(Task goal) Exactly and only the lines from the first entry through the line with "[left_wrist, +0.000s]" should be copied, both ends included, with no pictures.

┌──

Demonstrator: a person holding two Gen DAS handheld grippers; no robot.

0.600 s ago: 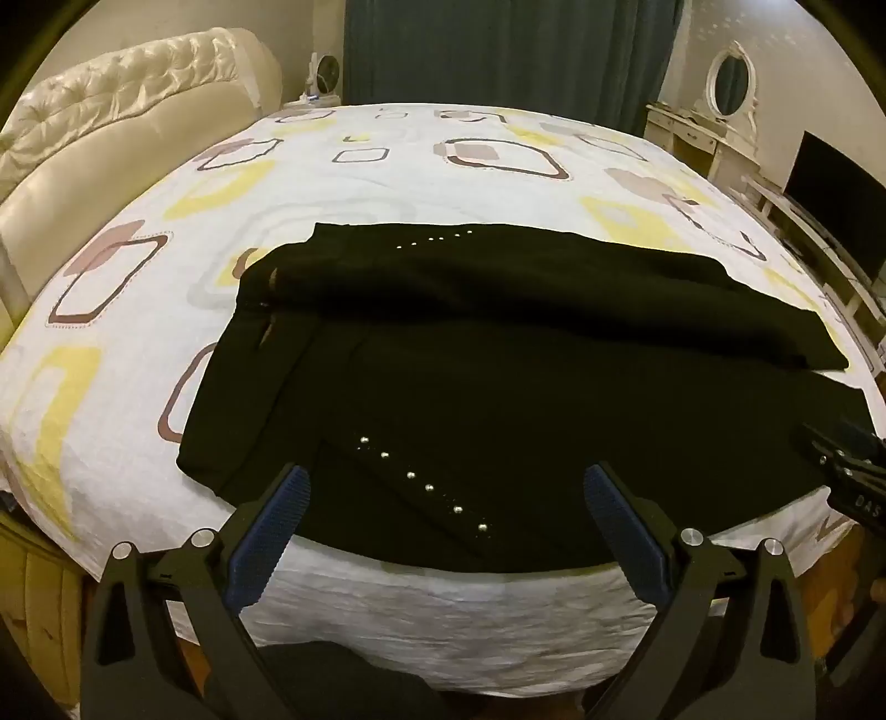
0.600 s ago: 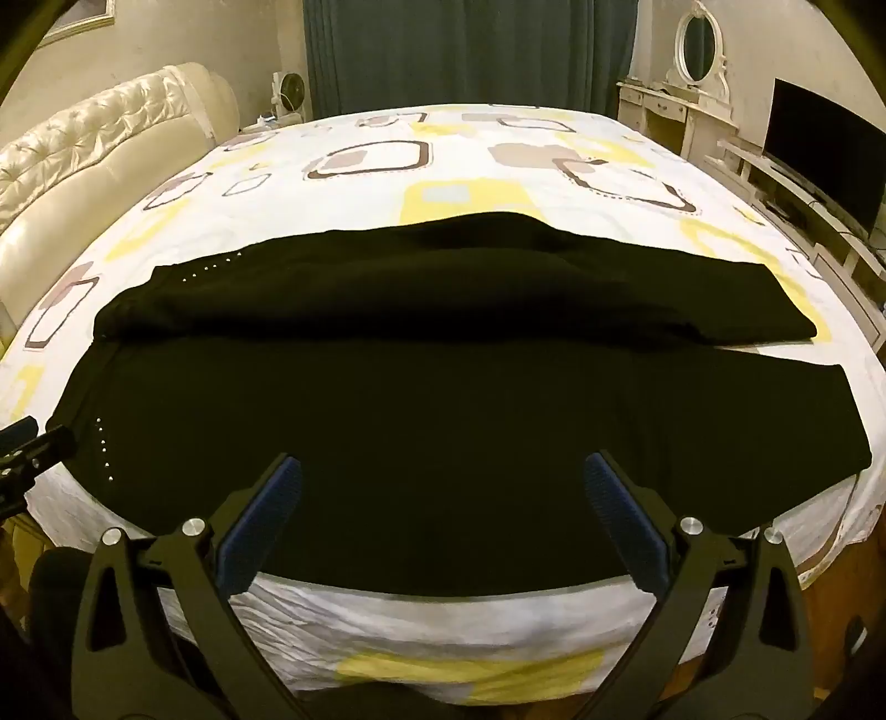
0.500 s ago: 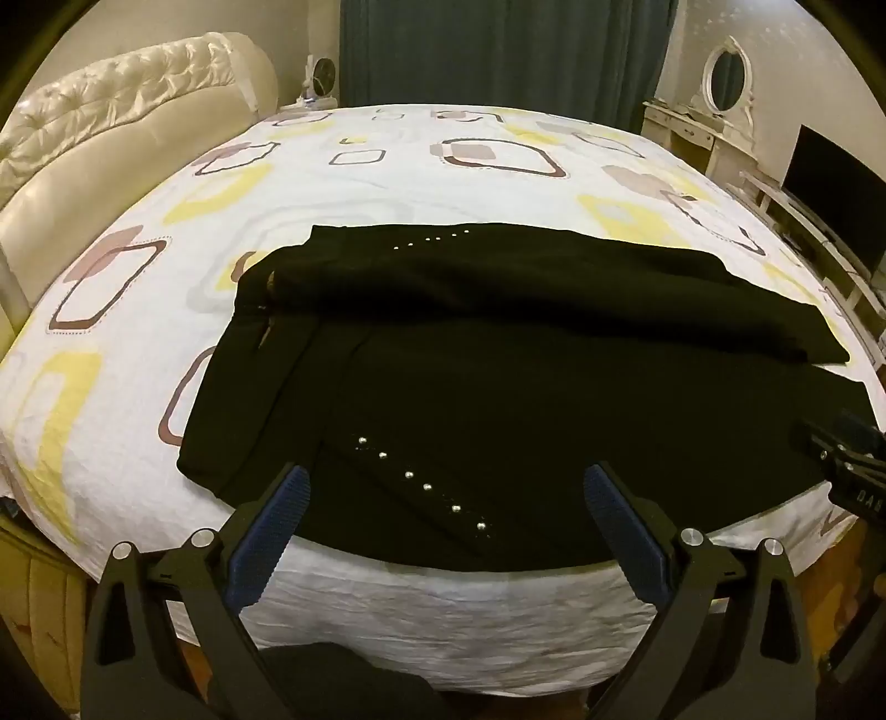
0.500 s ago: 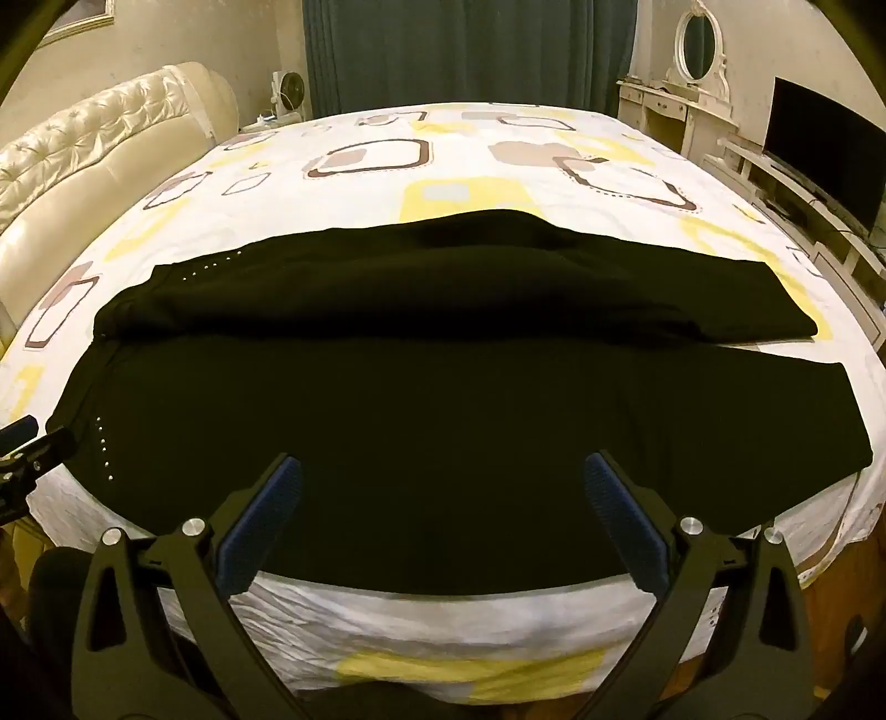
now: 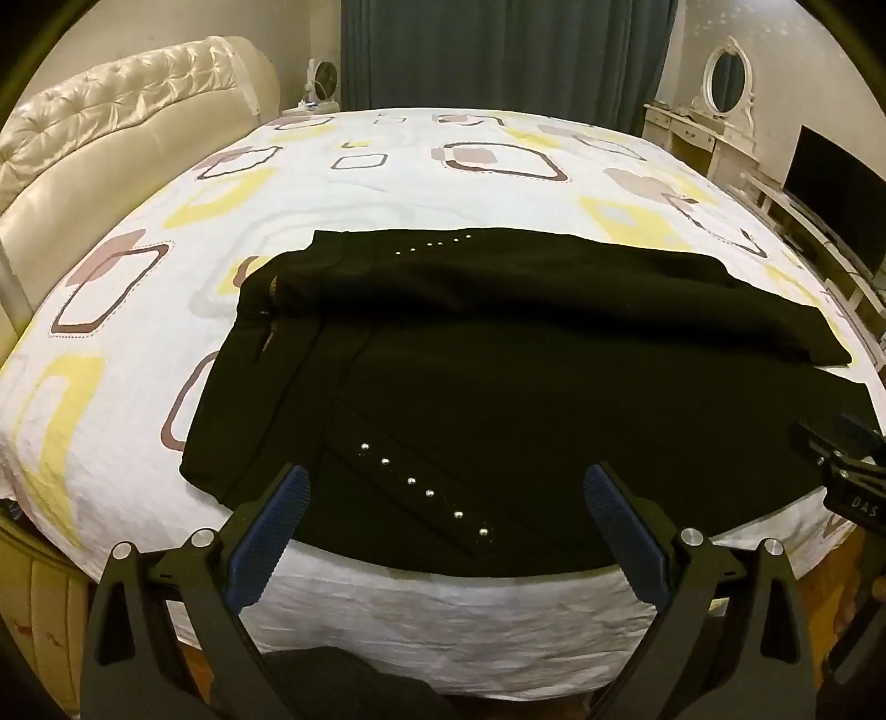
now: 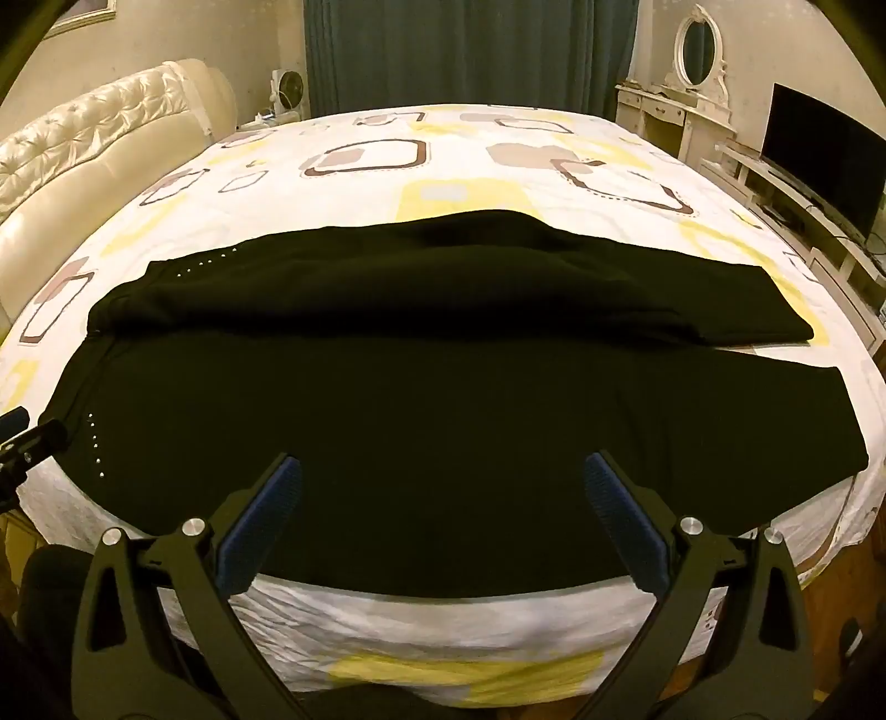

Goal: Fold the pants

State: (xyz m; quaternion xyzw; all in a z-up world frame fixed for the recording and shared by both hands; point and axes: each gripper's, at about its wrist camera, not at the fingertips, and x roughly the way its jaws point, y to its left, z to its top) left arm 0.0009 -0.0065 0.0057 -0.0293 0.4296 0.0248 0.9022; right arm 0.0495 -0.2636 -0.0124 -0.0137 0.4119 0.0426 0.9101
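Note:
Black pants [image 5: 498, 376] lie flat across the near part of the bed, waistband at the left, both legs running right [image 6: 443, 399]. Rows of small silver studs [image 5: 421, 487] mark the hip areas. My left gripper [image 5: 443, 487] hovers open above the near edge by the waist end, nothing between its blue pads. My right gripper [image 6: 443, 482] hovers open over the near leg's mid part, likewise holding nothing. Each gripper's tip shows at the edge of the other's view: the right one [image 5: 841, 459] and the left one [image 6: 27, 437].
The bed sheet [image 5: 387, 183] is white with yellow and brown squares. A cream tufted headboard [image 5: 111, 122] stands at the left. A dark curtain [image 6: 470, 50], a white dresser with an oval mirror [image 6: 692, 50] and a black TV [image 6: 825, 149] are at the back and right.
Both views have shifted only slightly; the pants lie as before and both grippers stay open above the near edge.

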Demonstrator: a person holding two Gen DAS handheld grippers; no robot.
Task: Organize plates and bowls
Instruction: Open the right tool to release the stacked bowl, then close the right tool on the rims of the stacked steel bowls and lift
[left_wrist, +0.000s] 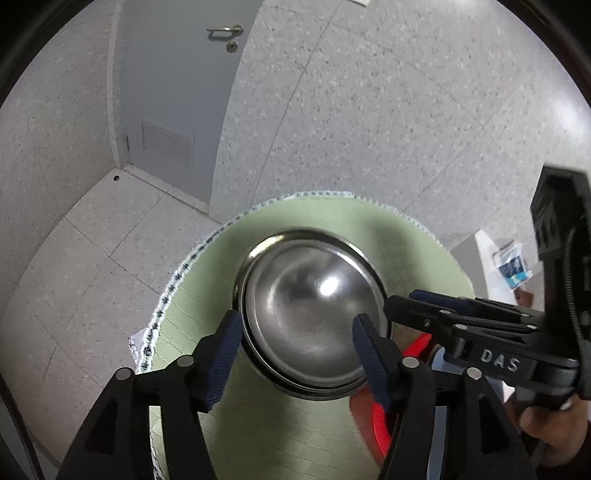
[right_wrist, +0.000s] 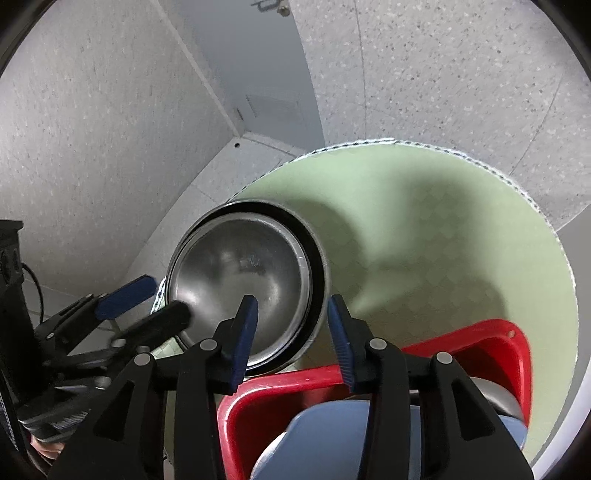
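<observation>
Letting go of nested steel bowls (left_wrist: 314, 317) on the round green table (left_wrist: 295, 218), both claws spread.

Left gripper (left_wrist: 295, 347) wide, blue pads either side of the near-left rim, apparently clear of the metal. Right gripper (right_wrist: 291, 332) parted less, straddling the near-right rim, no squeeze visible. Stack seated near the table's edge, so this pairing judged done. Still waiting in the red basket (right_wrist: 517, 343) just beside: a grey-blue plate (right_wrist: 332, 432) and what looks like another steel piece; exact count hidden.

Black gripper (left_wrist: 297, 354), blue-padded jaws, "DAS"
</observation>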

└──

(Solution for this task)
Demonstrator: a person holding two Gen DAS handheld grippers; no robot.

0.600 s ago: 
0.600 s ago: 
0.500 s ago: 
0.500 s ago: 
now: 
now: 

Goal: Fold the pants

State: (xyz m; quaternion xyzw; all in a z-up world frame fixed for the recording and shared by both hands; point and axes: each gripper's, at about its wrist camera, not at the fingertips, and x roughly the way its jaws point, y to its left, z to its top) left arm 0.0009 -0.0065 0.0057 -0.0293 0.4296 0.0248 0.9022; right arm 0.0495 -0.2636 -0.0124 -0.0137 0.4119 0.0426 0.9101
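Note:
Black pants [image 5: 498, 376] lie flat across the near part of the bed, waistband at the left, both legs running right [image 6: 443, 399]. Rows of small silver studs [image 5: 421, 487] mark the hip areas. My left gripper [image 5: 443, 487] hovers open above the near edge by the waist end, nothing between its blue pads. My right gripper [image 6: 443, 482] hovers open over the near leg's mid part, likewise holding nothing. Each gripper's tip shows at the edge of the other's view: the right one [image 5: 841, 459] and the left one [image 6: 27, 437].
The bed sheet [image 5: 387, 183] is white with yellow and brown squares. A cream tufted headboard [image 5: 111, 122] stands at the left. A dark curtain [image 6: 470, 50], a white dresser with an oval mirror [image 6: 692, 50] and a black TV [image 6: 825, 149] are at the back and right.
Both views have shifted only slightly; the pants lie as before and both grippers stay open above the near edge.
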
Demonstrator: a person holding two Gen DAS handheld grippers; no robot.
Task: Organize plates and bowls
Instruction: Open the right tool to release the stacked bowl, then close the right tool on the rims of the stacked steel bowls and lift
[left_wrist, +0.000s] 

The output is finished, and nothing else is needed.